→ **Exercise requirements**
Exactly the lines from the beginning of the listing below through the line that contains "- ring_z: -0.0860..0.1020" should be transcribed, and pictures must stay out.

##### Supplied information

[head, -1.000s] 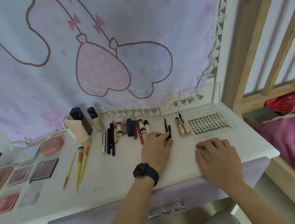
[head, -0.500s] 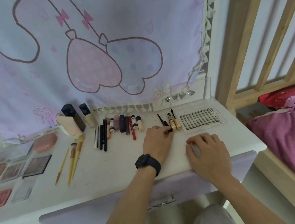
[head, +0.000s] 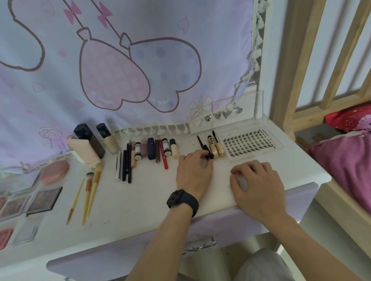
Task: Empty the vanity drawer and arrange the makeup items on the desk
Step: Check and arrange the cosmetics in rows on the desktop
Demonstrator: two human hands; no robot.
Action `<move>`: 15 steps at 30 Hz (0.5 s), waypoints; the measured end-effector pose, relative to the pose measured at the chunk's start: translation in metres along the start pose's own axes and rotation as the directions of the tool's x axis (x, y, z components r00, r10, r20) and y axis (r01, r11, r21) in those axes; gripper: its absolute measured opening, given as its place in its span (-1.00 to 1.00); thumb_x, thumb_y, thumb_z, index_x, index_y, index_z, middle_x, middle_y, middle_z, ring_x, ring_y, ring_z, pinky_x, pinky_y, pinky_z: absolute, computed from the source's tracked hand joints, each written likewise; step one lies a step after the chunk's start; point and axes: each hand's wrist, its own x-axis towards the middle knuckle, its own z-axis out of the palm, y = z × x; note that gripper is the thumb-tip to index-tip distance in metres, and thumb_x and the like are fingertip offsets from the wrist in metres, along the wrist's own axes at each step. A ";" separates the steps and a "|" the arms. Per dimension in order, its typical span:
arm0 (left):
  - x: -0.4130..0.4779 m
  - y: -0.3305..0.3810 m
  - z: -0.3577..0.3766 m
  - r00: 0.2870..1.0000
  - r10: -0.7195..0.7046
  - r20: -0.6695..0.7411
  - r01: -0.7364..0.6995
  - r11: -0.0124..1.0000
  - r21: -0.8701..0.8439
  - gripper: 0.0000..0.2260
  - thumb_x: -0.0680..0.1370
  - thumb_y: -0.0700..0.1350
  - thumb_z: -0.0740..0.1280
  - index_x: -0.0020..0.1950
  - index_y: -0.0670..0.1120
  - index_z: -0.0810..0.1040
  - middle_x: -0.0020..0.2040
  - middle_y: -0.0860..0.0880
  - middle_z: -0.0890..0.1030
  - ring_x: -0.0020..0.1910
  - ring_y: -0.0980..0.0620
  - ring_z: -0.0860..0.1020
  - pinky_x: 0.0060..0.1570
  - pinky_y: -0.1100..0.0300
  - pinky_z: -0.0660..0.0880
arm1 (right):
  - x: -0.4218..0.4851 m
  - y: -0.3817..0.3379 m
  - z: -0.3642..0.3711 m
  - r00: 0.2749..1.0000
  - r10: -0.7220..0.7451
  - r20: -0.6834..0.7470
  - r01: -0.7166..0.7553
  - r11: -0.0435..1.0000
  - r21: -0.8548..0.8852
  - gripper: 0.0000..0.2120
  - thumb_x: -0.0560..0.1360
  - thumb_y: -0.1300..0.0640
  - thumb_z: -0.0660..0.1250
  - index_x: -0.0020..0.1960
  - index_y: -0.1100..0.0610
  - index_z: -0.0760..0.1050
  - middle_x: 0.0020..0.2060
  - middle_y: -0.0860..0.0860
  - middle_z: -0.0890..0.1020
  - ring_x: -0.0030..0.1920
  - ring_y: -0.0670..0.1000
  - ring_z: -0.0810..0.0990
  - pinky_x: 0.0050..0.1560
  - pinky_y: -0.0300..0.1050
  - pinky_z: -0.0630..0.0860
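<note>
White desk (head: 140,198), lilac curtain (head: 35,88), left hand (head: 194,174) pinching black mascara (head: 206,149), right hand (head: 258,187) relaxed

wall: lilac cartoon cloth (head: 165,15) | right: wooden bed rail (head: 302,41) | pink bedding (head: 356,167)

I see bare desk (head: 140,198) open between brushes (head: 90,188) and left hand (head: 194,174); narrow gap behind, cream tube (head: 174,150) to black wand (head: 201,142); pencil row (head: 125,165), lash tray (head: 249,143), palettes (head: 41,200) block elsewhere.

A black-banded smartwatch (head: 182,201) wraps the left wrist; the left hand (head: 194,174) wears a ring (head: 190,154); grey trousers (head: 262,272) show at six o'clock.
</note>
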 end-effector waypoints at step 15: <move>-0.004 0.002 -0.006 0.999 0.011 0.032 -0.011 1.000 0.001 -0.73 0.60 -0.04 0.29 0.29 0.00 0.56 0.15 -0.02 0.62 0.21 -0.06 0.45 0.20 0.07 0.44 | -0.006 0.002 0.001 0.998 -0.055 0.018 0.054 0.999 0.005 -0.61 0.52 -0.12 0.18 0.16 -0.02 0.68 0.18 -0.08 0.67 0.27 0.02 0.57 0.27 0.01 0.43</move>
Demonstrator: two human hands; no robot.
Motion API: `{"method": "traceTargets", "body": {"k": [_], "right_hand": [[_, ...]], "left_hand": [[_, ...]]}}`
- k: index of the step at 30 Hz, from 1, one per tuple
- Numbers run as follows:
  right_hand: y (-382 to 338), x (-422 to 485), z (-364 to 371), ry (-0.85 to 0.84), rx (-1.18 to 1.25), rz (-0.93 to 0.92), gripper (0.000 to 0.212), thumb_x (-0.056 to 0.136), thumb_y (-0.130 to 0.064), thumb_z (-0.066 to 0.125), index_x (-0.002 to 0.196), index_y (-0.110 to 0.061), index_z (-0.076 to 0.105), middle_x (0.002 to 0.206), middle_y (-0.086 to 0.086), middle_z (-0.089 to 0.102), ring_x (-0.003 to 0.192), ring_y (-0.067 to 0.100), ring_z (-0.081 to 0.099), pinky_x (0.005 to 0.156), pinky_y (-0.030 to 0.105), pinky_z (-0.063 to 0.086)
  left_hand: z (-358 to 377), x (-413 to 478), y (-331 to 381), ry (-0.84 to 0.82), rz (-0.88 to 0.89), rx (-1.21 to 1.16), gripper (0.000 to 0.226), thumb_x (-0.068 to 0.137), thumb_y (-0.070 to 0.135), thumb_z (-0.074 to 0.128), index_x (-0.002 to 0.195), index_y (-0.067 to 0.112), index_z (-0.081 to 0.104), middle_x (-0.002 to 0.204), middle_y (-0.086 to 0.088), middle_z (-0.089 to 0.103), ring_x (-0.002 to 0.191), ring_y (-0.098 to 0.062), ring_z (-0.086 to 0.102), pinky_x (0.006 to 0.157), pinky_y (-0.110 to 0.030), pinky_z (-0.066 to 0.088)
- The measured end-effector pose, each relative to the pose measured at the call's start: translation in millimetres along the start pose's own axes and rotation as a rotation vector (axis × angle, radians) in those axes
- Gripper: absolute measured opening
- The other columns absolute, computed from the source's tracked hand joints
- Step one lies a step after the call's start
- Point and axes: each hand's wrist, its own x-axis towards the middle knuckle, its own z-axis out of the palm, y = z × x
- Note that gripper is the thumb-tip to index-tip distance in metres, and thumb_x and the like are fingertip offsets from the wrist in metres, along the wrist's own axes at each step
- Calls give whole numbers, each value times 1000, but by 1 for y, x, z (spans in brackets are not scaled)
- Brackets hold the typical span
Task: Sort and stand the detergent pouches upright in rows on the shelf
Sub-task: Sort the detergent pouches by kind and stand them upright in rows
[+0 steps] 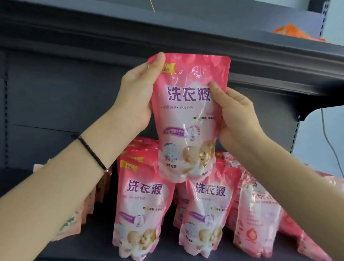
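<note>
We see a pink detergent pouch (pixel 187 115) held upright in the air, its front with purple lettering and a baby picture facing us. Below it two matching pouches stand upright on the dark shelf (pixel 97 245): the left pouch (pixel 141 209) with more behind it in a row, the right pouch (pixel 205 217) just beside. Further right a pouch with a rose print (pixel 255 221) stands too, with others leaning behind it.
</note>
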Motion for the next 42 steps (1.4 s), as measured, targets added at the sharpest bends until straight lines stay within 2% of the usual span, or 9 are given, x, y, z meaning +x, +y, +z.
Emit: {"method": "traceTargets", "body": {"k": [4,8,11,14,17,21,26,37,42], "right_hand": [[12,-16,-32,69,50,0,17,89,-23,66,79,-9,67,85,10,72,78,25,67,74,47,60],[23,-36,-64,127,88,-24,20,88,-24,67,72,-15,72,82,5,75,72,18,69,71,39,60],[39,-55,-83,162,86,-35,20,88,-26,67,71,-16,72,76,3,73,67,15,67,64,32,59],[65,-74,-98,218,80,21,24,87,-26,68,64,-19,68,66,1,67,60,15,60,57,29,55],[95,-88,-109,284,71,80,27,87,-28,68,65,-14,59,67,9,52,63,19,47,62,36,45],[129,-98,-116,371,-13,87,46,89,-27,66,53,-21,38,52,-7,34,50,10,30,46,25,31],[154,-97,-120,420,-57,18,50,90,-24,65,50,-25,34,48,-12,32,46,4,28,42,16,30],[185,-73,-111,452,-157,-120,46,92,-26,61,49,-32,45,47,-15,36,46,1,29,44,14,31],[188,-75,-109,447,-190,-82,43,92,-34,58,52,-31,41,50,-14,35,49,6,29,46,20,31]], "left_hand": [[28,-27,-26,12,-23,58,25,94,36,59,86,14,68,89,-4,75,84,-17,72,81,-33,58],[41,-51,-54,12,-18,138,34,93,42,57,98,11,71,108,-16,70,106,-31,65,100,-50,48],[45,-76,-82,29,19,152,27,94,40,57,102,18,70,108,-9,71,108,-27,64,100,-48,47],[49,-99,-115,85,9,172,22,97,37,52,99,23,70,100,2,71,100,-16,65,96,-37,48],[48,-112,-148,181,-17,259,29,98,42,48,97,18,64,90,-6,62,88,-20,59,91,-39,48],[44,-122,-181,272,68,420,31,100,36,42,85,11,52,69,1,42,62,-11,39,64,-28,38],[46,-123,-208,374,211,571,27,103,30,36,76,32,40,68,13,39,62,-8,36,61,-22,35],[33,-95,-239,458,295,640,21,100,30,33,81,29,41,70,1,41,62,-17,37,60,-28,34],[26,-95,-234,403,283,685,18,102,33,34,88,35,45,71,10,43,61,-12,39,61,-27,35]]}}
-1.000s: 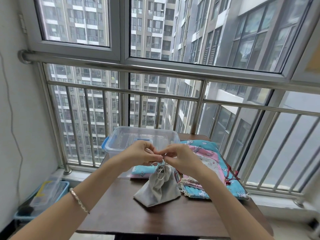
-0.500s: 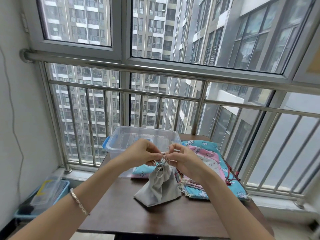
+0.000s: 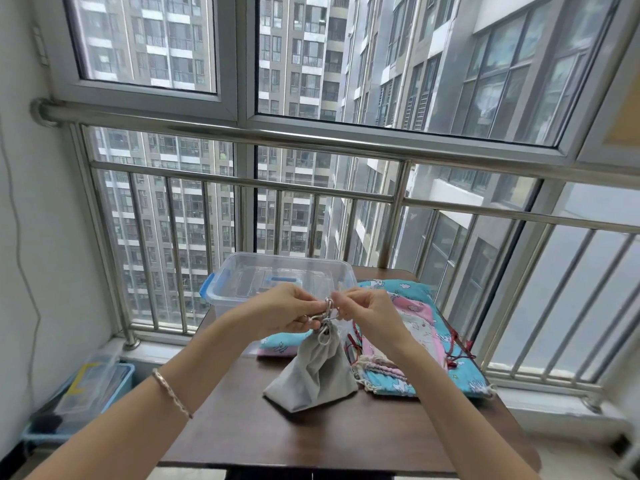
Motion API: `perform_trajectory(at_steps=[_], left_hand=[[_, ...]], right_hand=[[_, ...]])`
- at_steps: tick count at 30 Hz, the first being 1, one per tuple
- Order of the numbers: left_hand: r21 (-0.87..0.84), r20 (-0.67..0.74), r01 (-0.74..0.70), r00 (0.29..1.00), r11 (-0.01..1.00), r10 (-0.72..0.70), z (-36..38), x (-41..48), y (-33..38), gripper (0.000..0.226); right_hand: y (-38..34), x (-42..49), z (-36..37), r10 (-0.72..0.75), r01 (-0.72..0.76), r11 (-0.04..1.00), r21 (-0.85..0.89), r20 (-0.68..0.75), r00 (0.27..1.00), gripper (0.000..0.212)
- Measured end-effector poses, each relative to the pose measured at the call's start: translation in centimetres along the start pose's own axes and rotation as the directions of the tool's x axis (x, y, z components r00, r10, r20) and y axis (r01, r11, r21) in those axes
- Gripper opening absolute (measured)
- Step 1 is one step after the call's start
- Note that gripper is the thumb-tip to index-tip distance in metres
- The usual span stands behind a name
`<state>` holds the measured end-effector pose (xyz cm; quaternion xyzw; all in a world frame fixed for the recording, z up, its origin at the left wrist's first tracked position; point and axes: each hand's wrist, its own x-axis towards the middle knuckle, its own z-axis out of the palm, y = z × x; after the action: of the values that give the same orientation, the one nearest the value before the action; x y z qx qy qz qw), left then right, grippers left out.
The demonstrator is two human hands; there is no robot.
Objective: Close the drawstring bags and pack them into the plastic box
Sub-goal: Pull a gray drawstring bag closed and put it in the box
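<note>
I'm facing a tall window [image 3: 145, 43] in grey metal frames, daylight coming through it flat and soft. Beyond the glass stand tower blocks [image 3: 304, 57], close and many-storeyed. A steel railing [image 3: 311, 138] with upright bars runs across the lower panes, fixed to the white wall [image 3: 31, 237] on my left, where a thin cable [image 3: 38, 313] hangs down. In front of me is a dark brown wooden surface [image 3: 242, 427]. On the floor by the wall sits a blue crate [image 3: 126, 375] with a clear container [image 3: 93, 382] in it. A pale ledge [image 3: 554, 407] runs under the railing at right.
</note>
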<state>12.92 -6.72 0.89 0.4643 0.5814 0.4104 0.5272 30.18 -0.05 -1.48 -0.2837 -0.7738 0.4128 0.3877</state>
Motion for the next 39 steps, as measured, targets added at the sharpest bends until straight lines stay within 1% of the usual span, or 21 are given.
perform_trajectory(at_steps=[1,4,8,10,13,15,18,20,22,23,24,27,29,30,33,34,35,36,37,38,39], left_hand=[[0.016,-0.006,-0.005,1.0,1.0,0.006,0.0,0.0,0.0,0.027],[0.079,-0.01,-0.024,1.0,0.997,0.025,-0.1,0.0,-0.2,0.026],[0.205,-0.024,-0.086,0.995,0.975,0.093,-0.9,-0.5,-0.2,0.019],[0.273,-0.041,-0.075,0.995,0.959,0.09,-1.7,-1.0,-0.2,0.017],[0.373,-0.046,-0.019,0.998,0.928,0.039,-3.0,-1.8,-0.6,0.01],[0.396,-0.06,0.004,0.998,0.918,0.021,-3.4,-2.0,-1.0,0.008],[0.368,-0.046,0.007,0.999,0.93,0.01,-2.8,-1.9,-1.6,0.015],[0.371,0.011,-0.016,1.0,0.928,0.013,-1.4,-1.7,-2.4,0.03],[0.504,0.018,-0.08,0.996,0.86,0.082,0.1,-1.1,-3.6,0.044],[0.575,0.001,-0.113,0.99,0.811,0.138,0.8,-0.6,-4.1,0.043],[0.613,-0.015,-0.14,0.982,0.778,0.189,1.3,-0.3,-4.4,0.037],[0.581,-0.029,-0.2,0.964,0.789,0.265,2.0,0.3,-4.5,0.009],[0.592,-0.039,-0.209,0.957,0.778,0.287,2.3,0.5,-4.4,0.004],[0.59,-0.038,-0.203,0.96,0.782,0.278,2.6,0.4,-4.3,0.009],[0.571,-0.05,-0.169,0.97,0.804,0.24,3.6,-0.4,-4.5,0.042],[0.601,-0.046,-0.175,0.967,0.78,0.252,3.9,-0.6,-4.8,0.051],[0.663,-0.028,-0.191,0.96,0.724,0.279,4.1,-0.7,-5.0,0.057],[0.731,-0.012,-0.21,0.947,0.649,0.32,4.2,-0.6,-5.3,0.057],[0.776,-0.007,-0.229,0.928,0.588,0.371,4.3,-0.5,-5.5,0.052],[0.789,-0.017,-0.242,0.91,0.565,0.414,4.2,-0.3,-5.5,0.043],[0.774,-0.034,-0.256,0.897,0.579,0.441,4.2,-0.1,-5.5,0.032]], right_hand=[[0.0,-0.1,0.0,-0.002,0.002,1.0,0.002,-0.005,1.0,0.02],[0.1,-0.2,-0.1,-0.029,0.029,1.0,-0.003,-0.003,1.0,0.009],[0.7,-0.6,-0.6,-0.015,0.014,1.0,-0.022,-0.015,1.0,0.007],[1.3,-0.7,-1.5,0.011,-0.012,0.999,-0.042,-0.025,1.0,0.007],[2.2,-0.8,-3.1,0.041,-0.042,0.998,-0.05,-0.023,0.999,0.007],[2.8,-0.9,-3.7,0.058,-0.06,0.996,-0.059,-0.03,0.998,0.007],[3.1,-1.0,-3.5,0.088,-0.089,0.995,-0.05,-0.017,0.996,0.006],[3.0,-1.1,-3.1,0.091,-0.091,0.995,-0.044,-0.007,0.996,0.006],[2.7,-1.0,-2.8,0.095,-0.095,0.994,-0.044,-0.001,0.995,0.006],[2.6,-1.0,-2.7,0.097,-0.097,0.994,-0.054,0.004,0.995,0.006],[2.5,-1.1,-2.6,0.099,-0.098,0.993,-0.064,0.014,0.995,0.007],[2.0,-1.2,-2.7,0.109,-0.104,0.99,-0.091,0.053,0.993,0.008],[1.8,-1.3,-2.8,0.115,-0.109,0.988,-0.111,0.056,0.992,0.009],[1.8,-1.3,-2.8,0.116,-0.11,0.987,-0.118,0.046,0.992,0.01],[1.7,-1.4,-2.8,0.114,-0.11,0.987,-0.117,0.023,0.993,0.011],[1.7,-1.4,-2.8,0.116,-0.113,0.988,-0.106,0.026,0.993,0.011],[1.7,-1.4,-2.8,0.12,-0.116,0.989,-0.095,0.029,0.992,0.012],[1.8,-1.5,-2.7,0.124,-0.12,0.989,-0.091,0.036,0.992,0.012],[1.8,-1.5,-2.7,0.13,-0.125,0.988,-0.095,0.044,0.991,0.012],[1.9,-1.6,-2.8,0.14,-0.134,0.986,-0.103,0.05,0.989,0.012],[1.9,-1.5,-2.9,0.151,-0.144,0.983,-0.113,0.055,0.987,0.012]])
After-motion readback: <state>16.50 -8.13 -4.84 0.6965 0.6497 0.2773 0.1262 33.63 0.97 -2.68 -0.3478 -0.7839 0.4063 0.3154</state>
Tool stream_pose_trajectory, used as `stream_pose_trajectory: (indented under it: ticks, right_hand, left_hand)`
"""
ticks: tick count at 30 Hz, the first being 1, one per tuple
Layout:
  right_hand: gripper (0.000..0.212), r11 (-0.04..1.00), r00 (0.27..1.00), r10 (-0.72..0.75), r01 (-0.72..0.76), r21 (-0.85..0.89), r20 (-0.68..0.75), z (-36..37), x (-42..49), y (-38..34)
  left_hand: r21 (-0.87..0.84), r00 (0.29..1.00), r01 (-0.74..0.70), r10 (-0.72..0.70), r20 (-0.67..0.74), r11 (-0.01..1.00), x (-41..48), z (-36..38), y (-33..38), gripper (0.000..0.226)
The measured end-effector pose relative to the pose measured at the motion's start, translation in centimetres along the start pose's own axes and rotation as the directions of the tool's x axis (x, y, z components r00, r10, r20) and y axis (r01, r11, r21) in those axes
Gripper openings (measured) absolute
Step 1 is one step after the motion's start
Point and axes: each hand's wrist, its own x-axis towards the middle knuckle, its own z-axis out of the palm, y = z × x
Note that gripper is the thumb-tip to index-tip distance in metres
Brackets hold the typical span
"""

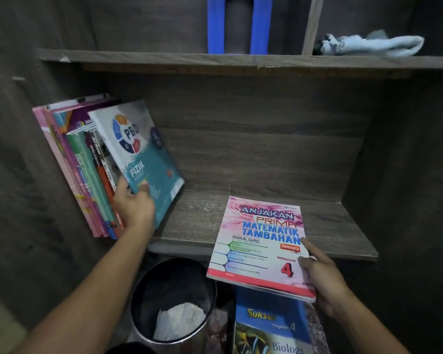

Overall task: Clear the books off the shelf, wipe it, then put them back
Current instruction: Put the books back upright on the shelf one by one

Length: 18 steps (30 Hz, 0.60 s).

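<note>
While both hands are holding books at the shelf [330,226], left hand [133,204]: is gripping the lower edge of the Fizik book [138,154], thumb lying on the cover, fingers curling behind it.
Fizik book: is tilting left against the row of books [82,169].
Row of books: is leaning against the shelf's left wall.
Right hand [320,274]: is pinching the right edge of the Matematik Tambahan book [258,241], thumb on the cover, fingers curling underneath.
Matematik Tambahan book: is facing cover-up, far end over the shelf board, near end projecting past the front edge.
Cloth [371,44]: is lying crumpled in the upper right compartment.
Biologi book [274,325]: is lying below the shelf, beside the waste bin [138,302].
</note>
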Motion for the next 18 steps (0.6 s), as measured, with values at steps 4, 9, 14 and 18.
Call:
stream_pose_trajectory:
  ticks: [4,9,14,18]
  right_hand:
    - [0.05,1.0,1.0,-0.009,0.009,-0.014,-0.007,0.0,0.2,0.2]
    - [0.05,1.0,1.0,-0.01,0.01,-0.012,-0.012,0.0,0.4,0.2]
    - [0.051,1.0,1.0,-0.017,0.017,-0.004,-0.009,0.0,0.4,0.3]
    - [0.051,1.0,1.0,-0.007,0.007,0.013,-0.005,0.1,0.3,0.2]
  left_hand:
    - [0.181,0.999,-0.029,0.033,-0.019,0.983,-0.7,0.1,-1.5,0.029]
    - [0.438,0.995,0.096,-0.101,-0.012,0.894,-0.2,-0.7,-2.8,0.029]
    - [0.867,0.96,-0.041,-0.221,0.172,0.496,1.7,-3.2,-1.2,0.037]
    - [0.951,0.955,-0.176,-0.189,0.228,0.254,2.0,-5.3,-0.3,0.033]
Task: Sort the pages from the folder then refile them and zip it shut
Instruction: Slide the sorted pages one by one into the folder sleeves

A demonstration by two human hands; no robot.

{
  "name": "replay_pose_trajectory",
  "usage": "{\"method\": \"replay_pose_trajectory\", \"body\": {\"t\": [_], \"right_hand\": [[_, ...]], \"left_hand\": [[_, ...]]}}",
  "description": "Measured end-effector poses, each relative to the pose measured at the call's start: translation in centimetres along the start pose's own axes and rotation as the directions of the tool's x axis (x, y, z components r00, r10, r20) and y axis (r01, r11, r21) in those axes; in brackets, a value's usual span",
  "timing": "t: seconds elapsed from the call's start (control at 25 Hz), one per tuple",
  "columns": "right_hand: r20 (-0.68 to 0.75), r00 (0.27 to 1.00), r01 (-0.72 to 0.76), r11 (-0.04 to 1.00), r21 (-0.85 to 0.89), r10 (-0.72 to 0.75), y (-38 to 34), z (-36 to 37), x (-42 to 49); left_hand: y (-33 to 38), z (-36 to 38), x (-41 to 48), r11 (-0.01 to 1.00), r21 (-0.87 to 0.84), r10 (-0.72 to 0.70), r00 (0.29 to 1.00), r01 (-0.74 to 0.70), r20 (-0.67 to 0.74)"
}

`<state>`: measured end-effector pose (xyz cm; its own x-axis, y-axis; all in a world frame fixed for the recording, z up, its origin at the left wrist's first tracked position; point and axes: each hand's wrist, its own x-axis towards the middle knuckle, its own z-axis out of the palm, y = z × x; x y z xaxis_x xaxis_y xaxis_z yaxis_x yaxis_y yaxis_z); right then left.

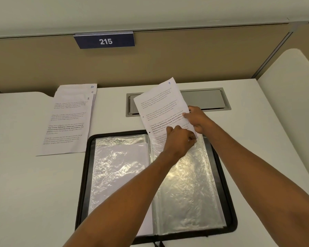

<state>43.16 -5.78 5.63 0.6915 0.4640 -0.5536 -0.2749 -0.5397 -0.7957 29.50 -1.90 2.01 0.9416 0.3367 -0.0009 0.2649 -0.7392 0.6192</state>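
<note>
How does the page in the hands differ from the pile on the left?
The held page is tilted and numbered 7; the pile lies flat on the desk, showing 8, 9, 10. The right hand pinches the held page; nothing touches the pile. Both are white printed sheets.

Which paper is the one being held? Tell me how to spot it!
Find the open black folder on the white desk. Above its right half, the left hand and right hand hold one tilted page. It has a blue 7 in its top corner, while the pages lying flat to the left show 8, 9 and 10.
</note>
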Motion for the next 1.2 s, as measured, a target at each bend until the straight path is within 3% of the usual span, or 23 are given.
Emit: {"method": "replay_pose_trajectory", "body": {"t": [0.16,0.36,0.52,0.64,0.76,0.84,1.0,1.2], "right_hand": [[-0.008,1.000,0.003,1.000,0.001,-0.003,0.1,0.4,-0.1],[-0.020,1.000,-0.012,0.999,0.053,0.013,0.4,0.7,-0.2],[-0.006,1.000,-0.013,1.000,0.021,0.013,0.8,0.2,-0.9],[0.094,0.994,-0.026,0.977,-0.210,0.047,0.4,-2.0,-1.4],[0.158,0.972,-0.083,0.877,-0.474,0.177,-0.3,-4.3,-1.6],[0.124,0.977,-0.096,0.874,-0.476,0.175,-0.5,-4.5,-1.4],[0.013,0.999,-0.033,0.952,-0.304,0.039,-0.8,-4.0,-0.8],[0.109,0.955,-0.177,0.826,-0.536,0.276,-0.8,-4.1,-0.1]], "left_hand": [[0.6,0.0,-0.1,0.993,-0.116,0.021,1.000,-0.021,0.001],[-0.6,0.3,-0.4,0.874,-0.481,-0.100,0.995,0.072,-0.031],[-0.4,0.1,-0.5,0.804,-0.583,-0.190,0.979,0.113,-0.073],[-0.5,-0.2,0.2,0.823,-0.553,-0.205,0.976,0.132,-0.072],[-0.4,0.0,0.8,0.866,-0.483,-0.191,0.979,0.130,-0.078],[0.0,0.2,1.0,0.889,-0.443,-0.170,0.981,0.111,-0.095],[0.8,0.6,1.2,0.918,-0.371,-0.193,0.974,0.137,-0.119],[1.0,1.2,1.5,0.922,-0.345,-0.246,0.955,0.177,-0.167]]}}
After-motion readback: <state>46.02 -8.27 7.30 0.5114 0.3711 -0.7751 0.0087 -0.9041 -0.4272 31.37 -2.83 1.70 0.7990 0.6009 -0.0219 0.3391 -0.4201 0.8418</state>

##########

→ **Task result**
[head, -1.000s] 
[head, -0.500s] 
[head, +0.000s] 
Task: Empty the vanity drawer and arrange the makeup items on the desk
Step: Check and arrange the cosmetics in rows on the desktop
Demonstrator: two human hands; no robot.
Action `<move>`: 15 steps at 30 Hz (0.5 s), waypoints; the measured end-effector pose, relative to the pose measured at the chunk's start: translation in metres along the start pose's own axes and rotation as the directions of the tool's x axis (x, y, z components r00, r10, r20) and y axis (r01, r11, r21) in those axes; gripper: its absolute measured opening, given as its place in its span (-1.00 to 1.00); thumb_x, thumb_y, thumb_z, index_x, index_y, index_z, middle_x, middle_y, middle_z, ring_x, ring_y, ring_z, pinky_x, pinky_y, pinky_z: absolute, computed from the source's tracked hand joints, each written likewise; step one lies a step after the chunk's start; point and axes: each hand's wrist, its own x-axis towards the middle knuckle, its own z-axis out of the palm, y = z × x; note that gripper is the thumb-tip to index-tip distance in metres, and thumb_x and the like are fingertip offsets from the wrist in metres, along the wrist's own axes at each step. A ";" separates the steps and a "|" the arms. Per dimension in order, its typical span:
arm0 (left):
  - x: -0.4130..0.4779 m
  - y: -0.3305..0.3810 m
  - z: -0.3577..0.3766 m
  - r00: 0.2870..1.0000
  - r10: -0.7195..0.7046
  - r20: -0.6695..0.7411
  - r01: -0.7364..0.6995
  - r11: -0.0124..1.0000
  - r21: -0.8701..0.8439
  - gripper: 0.0000..0.2260
  - thumb_x: -0.0680..0.1370
  - thumb_y: -0.0700..0.1350
  - thumb_z: -0.0740..0.1280
  - index_x: -0.0020..0.1950
  - index_y: -0.0670..0.1120
  - index_z: -0.0810..0.1040
  - middle_x: -0.0020..0.2040
  - middle_y: -0.0860..0.0880
  - middle_z: -0.0890..0.1030
  - ring_x: -0.0020..0.1910
  - ring_y: -0.0980..0.0620
  - ring_z: -0.0860..0.1020

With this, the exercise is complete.